Gum disease may progress painlessly, producing few obvious signs, even in the late stages of the disease. Although the symptoms of periodontal disease often are subtle, the condition is not entirely without warning signs. Certain symptoms may point to some form of the disease. The symptoms of gum disease include:
- Gums that bleed during and after tooth brushing
- Red, swollen, or tender gums
- Persistent bad breath or bad taste in the mouth
- Receding gums
- Formation of deep pockets between teeth and gums
- Loose or shifting teeth
- Changes in the way teeth fit together upon biting down, or in the fit of partial dentures.
During a dental exam, your dentist typically checks for these things:
- Gum bleeding, swelling, firmness, and pocket depth (the space between the gum and tooth; the larger and deeper the pocket, the more severe the disease)
- Teeth movement and sensitivity and proper teeth alignment
- Your jawbone, to help detect the breakdown of bone surrounding your teeth
The goals of gum disease treatment are to promote reattachment of healthy gums to teeth; reduce swelling, the depth of pockets, and the risk of infection; and to stop disease progression. Treatment options depend on the stage of disease, how you may have responded to earlier treatments, and your overall health. Options range from nonsurgical therapies that control bacterial growth to surgery to restore supportive tissues.

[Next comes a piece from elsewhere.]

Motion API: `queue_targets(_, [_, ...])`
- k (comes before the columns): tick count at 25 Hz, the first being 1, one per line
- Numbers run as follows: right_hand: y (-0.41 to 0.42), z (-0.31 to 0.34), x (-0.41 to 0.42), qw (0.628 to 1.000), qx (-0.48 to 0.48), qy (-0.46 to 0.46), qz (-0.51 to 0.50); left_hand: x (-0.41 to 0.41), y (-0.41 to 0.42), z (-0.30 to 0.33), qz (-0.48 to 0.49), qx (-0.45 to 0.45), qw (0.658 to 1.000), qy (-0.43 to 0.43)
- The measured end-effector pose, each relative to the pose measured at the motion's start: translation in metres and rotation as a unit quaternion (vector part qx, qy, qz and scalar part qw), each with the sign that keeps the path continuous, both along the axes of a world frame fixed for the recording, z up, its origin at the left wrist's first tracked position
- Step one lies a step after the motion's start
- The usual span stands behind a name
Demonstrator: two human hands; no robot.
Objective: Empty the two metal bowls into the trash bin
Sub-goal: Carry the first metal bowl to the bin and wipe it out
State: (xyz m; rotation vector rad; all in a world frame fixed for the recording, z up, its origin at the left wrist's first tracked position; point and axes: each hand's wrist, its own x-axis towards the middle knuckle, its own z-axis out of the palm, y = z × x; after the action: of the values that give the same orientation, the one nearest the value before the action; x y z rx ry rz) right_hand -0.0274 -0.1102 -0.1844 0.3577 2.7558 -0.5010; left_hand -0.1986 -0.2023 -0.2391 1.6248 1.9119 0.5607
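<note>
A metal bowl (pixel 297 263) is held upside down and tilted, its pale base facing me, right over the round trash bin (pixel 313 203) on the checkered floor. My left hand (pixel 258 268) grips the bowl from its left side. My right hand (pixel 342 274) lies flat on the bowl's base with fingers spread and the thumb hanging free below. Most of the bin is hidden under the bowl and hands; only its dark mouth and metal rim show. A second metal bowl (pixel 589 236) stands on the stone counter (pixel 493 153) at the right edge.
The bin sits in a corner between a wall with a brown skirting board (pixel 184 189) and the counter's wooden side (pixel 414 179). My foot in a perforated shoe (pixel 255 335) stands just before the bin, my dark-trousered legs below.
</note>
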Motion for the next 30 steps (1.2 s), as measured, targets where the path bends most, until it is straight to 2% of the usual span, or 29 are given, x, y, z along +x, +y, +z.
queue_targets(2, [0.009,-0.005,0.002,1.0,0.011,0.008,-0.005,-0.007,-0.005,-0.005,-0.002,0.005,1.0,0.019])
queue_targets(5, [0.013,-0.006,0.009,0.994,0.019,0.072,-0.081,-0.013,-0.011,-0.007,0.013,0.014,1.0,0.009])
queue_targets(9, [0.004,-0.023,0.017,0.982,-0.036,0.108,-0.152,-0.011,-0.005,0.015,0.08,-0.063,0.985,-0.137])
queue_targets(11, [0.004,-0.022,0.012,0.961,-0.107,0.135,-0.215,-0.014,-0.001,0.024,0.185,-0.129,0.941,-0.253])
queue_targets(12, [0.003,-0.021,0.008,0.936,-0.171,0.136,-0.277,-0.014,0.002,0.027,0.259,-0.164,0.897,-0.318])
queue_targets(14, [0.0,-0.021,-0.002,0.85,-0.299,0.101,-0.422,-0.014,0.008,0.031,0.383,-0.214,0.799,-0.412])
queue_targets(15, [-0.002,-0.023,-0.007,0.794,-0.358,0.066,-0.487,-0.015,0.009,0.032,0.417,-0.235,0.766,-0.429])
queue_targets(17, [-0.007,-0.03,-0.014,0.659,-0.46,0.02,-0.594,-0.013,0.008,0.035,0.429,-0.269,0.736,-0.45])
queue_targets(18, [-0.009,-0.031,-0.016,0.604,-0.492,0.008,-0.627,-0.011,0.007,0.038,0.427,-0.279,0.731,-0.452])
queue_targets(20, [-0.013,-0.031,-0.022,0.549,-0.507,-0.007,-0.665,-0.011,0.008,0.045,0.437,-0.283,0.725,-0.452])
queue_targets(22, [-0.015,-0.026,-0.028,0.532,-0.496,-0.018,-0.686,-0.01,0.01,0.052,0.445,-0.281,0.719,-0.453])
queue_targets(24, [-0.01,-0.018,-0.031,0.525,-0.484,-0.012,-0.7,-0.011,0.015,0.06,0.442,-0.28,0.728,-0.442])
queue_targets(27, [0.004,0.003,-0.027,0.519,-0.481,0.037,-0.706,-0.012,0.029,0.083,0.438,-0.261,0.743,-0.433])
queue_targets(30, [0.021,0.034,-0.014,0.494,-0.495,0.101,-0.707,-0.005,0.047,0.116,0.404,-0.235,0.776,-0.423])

Gingivitis is treated with professional cleanings at least twice a year and daily brushing and flossing. Brushing eliminates plaque from the surfaces of the teeth that can be reached; flossing removes food particles and plaque from in between the teeth and under the gum line. Antibacterial mouthwash will also reduce bacteria.
Other health and lifestyle changes that will decrease the risk, severity, and speed of gum disease development include:
- Stop smoking. Tobacco use is a significant risk factor for development of periodontitis. Smokers are seven times more likely to get gum disease than nonsmokers, and smoking lowers the chances of success of some treatments.

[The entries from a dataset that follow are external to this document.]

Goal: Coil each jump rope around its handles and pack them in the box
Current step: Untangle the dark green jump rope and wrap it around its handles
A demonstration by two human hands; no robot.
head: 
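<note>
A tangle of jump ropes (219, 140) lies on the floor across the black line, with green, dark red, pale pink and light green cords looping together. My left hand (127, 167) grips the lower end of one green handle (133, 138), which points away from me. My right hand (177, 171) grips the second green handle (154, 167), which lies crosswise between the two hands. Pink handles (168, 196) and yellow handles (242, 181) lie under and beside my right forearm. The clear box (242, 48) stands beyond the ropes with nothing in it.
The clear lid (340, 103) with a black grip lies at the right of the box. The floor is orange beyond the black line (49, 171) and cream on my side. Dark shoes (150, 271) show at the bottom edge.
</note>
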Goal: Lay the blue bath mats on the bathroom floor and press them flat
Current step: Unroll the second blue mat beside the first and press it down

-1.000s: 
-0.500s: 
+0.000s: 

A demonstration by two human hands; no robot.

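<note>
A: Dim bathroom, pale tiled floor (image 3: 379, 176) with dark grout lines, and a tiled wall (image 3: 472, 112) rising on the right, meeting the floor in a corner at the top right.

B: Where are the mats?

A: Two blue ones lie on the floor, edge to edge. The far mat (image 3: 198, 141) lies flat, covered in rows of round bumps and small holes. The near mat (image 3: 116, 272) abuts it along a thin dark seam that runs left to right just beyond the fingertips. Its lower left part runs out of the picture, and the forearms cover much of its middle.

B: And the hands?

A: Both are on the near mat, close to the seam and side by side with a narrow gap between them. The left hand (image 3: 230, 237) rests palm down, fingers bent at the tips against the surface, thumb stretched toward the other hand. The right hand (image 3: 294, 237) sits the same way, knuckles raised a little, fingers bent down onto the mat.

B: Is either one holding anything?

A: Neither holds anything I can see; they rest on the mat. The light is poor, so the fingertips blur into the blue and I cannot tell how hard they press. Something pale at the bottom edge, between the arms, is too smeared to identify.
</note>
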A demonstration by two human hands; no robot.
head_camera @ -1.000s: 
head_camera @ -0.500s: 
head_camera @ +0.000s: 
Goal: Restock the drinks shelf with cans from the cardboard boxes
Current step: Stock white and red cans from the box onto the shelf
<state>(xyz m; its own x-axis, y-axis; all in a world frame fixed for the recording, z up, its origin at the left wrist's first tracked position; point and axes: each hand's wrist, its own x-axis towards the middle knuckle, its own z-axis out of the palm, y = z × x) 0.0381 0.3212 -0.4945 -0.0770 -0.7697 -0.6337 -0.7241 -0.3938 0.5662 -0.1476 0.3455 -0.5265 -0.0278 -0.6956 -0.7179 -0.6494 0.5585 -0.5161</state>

- Rede stress . Stress may make it difficult for your body’s immune system to fight off infection.
- Maintain a well-balanced diet. Proper nutrition helps your immune system fight infection.

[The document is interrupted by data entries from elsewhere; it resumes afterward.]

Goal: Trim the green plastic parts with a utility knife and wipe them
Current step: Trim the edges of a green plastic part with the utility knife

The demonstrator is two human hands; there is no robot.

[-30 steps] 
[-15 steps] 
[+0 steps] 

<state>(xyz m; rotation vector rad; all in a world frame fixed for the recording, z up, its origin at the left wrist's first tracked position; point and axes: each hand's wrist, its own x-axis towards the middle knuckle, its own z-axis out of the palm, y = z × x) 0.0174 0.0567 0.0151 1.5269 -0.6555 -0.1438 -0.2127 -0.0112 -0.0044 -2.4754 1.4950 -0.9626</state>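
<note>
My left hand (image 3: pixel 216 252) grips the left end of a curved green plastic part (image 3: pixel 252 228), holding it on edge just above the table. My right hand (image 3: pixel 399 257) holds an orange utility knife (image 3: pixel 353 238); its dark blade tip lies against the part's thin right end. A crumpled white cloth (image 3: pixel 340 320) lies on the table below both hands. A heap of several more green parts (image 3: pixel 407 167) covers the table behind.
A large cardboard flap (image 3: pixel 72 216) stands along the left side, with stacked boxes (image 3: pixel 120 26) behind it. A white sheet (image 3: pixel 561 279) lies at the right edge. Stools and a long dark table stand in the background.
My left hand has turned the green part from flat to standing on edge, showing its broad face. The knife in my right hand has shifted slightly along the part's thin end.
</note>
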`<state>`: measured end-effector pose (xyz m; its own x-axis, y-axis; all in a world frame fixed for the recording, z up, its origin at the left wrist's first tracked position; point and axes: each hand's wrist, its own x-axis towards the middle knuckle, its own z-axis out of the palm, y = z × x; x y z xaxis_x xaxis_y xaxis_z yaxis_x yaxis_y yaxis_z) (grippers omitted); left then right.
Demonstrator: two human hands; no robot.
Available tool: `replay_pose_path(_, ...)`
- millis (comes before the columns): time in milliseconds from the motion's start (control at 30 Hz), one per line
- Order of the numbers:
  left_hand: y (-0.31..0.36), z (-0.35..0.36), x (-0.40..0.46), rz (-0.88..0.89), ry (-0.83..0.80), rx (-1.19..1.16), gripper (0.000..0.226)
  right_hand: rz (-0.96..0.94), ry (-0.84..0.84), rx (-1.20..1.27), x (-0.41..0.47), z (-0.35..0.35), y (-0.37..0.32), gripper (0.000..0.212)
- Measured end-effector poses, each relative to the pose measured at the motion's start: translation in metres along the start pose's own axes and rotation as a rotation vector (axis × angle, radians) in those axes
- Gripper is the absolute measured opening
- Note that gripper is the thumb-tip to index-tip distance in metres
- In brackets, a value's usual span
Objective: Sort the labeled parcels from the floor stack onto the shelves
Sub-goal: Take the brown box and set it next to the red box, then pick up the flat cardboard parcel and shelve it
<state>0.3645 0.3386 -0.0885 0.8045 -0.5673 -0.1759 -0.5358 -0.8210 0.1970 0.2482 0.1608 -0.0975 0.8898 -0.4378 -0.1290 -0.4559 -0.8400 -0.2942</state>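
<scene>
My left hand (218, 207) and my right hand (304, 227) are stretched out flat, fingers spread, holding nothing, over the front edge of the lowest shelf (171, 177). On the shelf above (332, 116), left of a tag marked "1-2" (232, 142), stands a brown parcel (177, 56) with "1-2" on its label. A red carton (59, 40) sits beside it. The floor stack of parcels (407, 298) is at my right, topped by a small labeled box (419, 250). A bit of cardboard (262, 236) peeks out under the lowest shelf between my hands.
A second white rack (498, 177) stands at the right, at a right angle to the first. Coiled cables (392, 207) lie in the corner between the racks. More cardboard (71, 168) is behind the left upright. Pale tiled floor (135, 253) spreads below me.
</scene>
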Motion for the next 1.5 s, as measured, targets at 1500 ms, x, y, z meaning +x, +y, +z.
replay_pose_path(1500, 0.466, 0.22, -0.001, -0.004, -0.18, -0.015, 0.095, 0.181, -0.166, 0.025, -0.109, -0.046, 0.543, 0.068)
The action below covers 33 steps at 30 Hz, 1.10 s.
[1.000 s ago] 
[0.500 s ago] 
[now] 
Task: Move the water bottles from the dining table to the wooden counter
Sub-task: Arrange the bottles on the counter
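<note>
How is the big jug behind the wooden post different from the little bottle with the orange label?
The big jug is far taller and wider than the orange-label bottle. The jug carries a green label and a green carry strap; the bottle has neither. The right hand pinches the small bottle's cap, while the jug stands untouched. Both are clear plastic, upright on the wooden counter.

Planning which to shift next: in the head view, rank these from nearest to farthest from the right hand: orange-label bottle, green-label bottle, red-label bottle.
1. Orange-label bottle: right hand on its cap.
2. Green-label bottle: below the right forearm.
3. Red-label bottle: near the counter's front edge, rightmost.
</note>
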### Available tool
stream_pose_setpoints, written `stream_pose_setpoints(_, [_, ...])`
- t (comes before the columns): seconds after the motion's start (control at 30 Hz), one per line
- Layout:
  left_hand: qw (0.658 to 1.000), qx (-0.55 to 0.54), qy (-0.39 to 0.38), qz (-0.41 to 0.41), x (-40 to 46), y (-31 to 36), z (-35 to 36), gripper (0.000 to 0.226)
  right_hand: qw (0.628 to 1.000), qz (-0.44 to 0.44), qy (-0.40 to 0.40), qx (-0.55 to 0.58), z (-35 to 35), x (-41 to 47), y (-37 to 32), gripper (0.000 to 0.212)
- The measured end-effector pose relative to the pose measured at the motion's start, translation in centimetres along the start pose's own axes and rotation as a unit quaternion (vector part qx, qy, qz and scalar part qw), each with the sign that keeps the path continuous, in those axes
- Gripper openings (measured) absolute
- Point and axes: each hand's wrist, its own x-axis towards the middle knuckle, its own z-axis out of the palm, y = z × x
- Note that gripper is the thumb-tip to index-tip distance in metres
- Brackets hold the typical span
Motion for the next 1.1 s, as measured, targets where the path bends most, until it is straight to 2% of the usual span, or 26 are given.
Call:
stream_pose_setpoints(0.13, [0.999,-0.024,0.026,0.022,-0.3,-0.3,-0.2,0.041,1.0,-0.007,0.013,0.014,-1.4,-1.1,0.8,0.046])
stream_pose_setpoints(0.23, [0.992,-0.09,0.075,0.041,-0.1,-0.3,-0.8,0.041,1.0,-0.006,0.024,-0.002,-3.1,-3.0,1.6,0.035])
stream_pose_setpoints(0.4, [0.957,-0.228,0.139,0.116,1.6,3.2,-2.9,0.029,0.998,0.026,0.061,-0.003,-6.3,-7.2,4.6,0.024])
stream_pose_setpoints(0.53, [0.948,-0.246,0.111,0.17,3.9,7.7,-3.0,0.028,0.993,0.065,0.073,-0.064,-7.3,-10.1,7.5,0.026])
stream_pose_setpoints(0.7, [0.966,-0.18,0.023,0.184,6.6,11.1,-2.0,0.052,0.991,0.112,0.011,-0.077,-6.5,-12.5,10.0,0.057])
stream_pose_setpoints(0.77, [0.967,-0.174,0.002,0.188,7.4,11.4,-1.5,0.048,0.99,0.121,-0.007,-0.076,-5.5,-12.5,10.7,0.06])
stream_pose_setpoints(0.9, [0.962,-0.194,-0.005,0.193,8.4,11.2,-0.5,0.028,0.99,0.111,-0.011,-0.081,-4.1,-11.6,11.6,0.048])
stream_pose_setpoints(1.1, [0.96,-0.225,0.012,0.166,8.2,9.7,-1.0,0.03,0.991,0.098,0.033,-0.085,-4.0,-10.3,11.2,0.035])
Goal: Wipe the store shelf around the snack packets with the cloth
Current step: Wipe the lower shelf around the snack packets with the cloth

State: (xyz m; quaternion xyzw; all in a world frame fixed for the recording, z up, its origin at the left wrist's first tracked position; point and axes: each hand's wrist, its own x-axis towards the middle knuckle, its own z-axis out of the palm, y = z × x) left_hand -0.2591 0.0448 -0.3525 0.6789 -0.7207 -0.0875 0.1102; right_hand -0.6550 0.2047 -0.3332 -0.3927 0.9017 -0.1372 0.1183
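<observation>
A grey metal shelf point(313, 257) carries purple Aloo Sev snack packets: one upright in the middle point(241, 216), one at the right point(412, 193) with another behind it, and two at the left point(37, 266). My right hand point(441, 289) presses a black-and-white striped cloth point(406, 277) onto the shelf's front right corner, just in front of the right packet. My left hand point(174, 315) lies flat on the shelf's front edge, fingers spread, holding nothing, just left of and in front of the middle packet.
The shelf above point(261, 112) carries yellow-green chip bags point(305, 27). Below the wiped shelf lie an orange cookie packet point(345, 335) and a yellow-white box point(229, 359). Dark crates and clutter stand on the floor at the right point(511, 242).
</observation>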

- Avoid clenching and grinding your teeth. These actions may put excess force on the supporting tissues of the teeth and could increase the rate at which these tissues are destroyed. Your dentist can shave down those teeth that grind excessively.
If you are more susceptible to gum disease, your dentist or periodontist may recommend more frequent check-ups, cleanings, and treatments to better manage the condition.
Oral hygiene is extremely important. Brush and floss your teeth regularly and stop smoking.